Short Stories, Irish literature, Classics, Modern Fiction, Contemporary Literary Fiction, The Japanese Novel, Post Colonial Asian Fiction, The Legacy of the Austro-Hungarian Empire and quality Historical Novels are Among my Interests








Friday, May 28, 2010

"The Story of an Hour" by Kate Chopin


"The Story of an Hour" by Kate Chopin (1894-5 pages)

I have recently read two works by Kate Chopin (1850 to 1904) which I greatly enjoyed.   The first of her works I read was "A Respectable Woman" and the second was her famous novella The Awaking.    Both of these works are set in Louisiana.    Both have as their central character a married woman in comfortable financial circumstances with a decent  husband who seems to  treat her  well.    Both of the women in these works are dissatisfied with their lives and seek to be free to pursue their lives unfettered by the bands of conventional society.    In both stories we are not given a concrete reason or offense that is driving the women from their husbands, who they acknowledge they "sort of" love.   There is just a vague but strong feeling that they are being somehow oppressed both by their husbands and the very institution of matrimony.   Both of the stories are beautifully written and evoke a strong sense of place and time.   If there is a common malady  in the lives of these women it is a lack of passion or connection with what some would call "the life force".

When Rebecca Reid  of Rebecca Reads (and manager of the Classics Circuit)  suggested in a comment that I might like "The Story of an Hour" also by Kate Chopin I decided to read it.   It is a very short story.    I read it online and in print it would be from three to five pages long.   For sure you can read it in just a few minutes.   Like the other two works by Chopin that I posted on this story is about a married woman with a decent seeming husband for whom she acknowledges feelings of love and who as far as we see treats her well.    She is for sure materially comfortable.   I read this story three times.    It is that good and is  really almost shocking in its impact.   

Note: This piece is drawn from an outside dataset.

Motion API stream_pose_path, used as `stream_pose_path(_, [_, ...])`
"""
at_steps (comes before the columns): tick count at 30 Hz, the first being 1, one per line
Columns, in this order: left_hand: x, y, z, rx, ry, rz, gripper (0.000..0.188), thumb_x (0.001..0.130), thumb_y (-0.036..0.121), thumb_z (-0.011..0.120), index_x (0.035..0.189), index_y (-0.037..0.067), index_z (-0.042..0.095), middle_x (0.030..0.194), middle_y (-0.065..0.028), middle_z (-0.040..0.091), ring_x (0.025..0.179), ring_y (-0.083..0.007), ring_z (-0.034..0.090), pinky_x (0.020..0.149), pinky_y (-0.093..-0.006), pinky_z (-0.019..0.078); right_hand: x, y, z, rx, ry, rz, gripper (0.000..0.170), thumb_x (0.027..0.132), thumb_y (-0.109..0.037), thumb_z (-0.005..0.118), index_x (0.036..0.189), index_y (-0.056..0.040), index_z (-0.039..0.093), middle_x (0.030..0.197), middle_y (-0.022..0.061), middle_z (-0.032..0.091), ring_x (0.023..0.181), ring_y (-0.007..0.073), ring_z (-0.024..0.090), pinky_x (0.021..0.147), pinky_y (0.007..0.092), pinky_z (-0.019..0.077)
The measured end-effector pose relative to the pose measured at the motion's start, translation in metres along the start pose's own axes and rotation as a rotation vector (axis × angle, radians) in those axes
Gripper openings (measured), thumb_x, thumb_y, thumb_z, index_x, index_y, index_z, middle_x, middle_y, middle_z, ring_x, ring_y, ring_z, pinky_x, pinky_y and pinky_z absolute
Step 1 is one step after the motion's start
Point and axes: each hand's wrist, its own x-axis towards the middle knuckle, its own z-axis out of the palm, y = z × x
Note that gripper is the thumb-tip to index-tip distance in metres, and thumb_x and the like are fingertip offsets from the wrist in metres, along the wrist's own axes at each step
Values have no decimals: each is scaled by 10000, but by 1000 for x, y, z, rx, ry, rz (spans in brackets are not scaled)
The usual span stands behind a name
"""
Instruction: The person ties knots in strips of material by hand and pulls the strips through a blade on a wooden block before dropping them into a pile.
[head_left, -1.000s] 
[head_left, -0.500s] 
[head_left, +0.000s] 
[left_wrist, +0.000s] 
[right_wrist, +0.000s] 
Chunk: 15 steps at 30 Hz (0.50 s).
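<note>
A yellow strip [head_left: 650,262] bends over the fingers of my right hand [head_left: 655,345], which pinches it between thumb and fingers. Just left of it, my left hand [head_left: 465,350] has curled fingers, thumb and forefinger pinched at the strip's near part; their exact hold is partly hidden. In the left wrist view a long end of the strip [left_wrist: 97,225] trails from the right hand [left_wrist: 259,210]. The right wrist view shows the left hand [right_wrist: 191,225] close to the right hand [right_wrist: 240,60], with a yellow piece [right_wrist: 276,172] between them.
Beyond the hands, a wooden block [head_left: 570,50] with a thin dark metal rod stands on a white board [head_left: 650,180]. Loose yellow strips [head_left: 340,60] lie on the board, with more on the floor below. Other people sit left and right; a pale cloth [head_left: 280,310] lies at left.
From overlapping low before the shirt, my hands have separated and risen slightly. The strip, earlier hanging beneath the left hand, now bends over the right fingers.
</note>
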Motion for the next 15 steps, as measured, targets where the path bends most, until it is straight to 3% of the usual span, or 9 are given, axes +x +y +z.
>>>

As the story opens Mrs Mallard gets some very bad news:

Knowing that Mrs. Mallard was afflicted with a heart trouble, great care was taken to break to her as gently as possible the news of her husband's death.
It was her sister Josephine who told her, in broken sentences; veiled hints that revealed in half concealing. Her husband's friend Richards was there, too, near her. It was he who had been in the newspaper office when intelligence of the railroad disaster was received, with Brently Mallard's name leading the list of "killed." He had only taken the time to assure himself of its truth by a second telegram, and had hastened to forestall any less careful, less tender friend in bearing the sad message.
She did not hear the story as many women have heard the same, with a paralyzed inability to accept its significance. She wept at once, with sudden, wild abandonment, in her sister's arms. When the storm of grief had spent itself she went away to her room alone. She would have no one follow her.
Mrs Mallard gazes out her window seemingly in shock but everywhere she looks she sees signs of new life:

She could see in the open square before her house the tops of trees that were all aquiver with the new spring life. The delicious breath of rain was in the air. In the street below a peddler was crying his wares. The notes of a distant song which some one was singing reached her faintly, and countless sparrows were twittering in the eaves.
There were patches of blue sky showing here and there through the clouds that had met and piled one above the other in the west facing her window.
Then her mind begins to break from its bonds:

When she abandoned herself a little whispered word escaped her slightly parted lips. She said it over and over under her breath: "free, free, free!" 
There is more to the story than this and the ending is a tragic one but I hope some will want to read it so I will not give away any more of the plot.

This is a wonderful story.    As a married man with a great wife it did make me think.    The work of Chopin might not be quite on the level with that of Katherine Mansfield but she is for sure worth reading.

I think all of her stories can be read on line.    I read "The Story of an Hour" here.

If anyone has any suggestions as to short stories that they think are among the best please leave a comment.

Mel u



4 comments:

Cat said...

Thank you for the link - it is a wonderful story. Your posts have certainly revived my interest in the short story and I hadn't realised they were so available online.

Jan von Harz said...

This is one of my all time favorite short stories. I love turning my students onto it, although I have to go through the vocabulary with them before as Chopin's words are so far advanced for most 8th graders.

Mel u said...

Cat-thanks-everyday I am finding more resources for reading short stories on line

Jan von Harz-this is a great story for students and probably generates a lot of discussion

Rebecca Reid said...

I'm so glad you enjoyed it! I think it's great example of how short stories can develop a character and develop a punch in just a short space!